Exactly the lines from the start of the data through the line containing "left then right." should be output, with both ends kept and nothing added.
========================
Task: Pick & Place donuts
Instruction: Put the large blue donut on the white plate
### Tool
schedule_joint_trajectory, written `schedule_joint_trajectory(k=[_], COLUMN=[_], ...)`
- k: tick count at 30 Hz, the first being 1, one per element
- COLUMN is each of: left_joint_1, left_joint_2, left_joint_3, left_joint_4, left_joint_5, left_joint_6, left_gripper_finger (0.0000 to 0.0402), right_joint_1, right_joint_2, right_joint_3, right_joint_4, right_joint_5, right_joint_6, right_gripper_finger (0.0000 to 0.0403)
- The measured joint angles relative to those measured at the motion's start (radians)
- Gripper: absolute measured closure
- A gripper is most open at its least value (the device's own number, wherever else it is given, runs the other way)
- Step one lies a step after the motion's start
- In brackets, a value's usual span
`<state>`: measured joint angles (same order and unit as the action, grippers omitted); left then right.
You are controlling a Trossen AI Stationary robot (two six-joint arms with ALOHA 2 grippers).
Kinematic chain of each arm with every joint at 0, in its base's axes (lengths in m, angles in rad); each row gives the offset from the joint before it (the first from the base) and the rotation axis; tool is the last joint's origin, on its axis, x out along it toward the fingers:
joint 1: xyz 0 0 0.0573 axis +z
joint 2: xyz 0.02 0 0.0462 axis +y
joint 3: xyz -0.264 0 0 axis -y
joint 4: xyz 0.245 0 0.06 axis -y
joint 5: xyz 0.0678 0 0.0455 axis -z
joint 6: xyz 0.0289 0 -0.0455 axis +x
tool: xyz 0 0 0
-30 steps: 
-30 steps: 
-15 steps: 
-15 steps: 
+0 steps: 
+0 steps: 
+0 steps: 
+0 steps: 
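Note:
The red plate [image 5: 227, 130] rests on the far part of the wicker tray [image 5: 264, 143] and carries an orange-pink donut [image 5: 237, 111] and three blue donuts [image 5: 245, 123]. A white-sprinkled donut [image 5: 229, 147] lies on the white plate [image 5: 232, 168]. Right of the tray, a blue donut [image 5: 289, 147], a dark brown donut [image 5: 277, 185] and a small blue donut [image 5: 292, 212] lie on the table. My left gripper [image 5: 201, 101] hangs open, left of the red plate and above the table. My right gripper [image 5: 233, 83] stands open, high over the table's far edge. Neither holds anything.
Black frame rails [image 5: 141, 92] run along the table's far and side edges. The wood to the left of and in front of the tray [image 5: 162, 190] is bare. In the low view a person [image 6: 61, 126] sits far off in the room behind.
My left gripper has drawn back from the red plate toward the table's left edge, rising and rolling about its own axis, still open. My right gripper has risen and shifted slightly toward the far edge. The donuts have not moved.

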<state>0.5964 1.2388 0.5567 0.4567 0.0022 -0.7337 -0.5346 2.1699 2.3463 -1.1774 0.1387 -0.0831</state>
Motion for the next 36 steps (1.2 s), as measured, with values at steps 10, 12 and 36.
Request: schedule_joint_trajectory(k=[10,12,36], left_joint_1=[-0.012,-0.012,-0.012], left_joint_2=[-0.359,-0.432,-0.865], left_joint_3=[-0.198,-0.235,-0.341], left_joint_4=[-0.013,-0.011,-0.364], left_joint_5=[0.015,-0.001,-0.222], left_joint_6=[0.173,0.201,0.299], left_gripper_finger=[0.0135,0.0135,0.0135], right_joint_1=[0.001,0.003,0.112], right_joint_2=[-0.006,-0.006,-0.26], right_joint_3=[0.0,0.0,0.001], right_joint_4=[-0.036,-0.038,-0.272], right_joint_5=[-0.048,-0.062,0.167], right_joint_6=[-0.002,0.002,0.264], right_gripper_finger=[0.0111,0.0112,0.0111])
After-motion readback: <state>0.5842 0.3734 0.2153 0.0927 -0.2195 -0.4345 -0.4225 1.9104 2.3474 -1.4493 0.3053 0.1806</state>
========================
Your solution:
Task: Pick & Place donuts
Instruction: Put the large blue donut on the white plate
### Tool
schedule_joint_trajectory, written `schedule_joint_trajectory(k=[_], COLUMN=[_], ...)`
- k: tick count at 30 Hz, the first being 1, one per element
- COLUMN is each of: left_joint_1, left_joint_2, left_joint_3, left_joint_4, left_joint_5, left_joint_6, left_gripper_finger (0.0000 to 0.0402), right_joint_1, right_joint_2, right_joint_3, right_joint_4, right_joint_5, right_joint_6, right_gripper_finger (0.0000 to 0.0403)
- The measured joint angles relative to those measured at the motion's start (radians)
- Gripper: absolute measured closure
- A gripper is most open at its least value (the device's own number, wherever else it is given, runs the other way)
- Step one lies a step after the motion's start
- In brackets, a value's usual span
`<state>`: measured joint angles (same order and unit as the action, grippers omitted); left then right.

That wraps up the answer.